*WHAT IS BEING ASKED*.
Wherever a line in the data below holds "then", copy that line.

*DATA BELOW*.
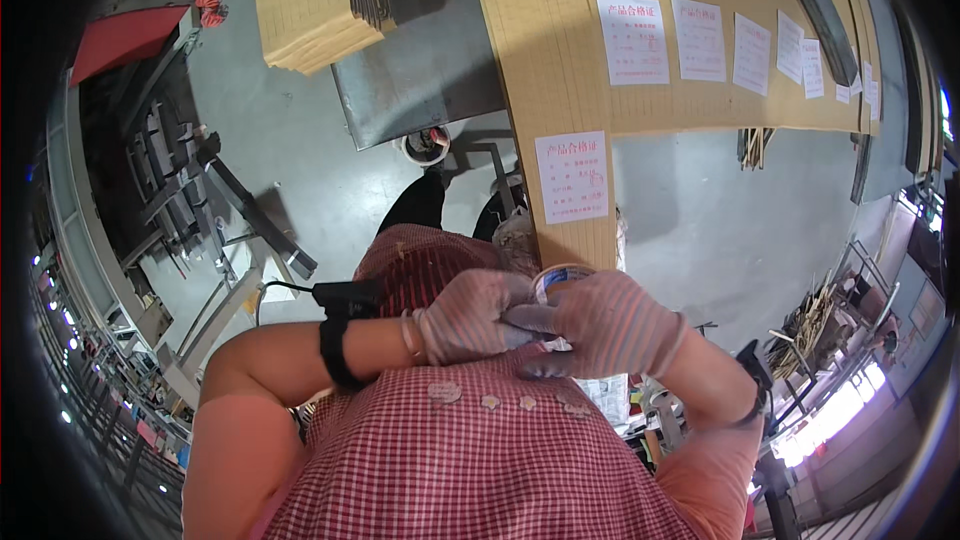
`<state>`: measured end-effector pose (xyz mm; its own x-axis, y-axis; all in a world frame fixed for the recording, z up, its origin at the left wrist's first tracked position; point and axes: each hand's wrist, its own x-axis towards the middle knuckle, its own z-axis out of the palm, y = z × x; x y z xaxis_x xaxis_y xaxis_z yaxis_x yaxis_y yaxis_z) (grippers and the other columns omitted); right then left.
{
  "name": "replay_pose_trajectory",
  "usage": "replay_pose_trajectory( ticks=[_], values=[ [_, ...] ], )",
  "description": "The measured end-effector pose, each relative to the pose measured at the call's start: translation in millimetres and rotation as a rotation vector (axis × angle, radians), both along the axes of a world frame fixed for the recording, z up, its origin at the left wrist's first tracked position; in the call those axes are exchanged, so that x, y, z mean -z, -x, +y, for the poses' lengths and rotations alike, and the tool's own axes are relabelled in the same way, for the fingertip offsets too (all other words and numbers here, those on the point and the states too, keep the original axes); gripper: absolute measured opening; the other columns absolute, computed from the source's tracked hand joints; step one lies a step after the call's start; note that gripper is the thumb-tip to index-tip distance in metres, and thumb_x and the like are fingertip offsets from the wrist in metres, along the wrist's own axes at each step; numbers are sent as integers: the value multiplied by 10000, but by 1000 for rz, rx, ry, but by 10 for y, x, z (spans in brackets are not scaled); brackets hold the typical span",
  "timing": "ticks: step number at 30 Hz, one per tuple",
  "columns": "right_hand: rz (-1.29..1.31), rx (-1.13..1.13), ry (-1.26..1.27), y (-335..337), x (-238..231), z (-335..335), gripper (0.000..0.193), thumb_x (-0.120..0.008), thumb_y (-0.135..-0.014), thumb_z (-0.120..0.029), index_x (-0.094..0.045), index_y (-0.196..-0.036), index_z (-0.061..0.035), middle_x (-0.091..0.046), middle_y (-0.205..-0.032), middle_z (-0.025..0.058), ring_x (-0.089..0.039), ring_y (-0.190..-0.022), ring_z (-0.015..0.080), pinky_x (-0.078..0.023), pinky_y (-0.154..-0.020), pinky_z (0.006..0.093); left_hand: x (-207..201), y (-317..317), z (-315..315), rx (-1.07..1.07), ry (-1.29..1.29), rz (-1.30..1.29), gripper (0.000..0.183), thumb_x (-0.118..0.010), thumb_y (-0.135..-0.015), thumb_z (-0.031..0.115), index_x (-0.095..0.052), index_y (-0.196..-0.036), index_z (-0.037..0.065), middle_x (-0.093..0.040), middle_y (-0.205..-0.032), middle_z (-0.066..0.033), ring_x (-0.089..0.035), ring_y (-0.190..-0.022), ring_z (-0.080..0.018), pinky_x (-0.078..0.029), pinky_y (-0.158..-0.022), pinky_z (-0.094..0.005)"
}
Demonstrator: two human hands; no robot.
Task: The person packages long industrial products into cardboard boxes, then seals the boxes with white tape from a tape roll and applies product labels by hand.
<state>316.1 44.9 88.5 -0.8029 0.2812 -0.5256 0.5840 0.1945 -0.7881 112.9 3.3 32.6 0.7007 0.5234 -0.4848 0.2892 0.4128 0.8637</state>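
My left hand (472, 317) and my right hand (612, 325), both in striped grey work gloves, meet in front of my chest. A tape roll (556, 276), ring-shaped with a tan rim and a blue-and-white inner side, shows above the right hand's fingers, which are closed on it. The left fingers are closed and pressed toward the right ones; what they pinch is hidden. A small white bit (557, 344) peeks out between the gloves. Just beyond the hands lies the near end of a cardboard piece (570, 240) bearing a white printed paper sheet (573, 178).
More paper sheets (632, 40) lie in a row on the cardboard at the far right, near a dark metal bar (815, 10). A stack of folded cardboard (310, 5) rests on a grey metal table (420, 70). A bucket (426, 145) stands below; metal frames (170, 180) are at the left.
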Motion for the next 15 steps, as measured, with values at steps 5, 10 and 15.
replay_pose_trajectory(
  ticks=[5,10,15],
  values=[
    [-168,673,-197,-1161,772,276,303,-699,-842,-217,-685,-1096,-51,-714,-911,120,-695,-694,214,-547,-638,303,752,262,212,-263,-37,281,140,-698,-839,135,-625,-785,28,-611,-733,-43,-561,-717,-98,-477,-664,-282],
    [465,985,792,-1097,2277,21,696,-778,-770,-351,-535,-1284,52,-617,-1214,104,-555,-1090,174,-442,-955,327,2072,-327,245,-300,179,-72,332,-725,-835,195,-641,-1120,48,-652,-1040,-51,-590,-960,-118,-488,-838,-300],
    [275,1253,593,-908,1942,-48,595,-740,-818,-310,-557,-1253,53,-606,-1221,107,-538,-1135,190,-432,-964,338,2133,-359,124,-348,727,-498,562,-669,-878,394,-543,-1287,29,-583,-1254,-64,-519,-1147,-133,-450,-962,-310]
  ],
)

*RESULT*.
`<state>`: measured end-effector pose (xyz mm; its own x-axis, y-axis; all in a world frame fixed for the recording, z up, its origin at the left wrist's first tracked position; point and axes: each hand's wrist, its own x-axis towards the middle knuckle, its own z-axis out of the palm, y = z × x; x y z xaxis_x xaxis_y xaxis_z yaxis_x yaxis_y yaxis_z) (grippers and the other columns omitted); right then left.
Task: The person packages long industrial products into cardboard boxes, then seals the boxes with white tape from a tape roll and applies product labels by hand.

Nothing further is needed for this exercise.